## [Task to complete]
Exactly as written, set down each line of the data below except its pictures.

## [Exercise data]

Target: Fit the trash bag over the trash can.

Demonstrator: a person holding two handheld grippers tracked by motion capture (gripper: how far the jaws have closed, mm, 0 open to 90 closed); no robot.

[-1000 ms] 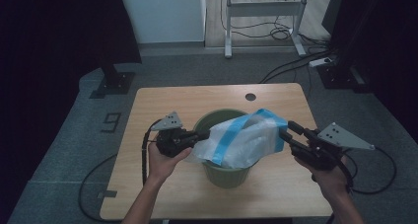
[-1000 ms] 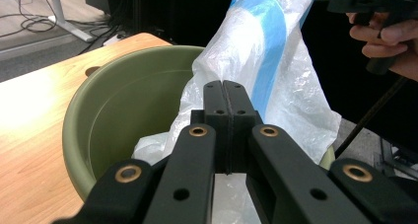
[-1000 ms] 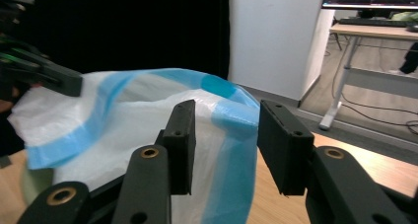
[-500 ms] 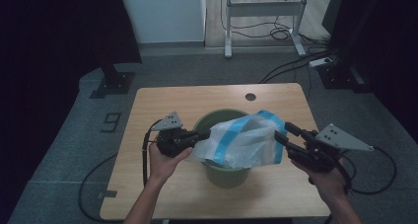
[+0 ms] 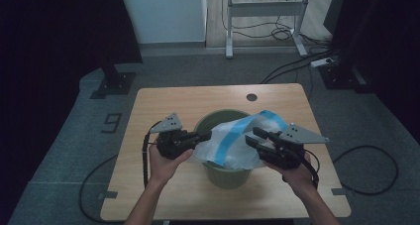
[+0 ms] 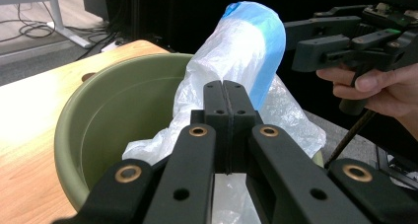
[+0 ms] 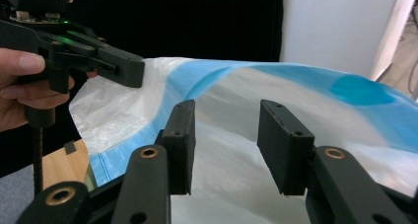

## [Exercise solution]
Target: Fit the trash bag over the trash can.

Demonstrator: a person holding two handheld grippers tracked by motion capture (gripper: how far the jaws have closed, mm, 0 open to 90 closed); no robot.

[-1000 ms] 
[-1000 ms] 
[-1000 ms] 
[-500 ms] 
[+0 ms] 
[+0 ms] 
[+0 ms] 

No more output is required for this exercise.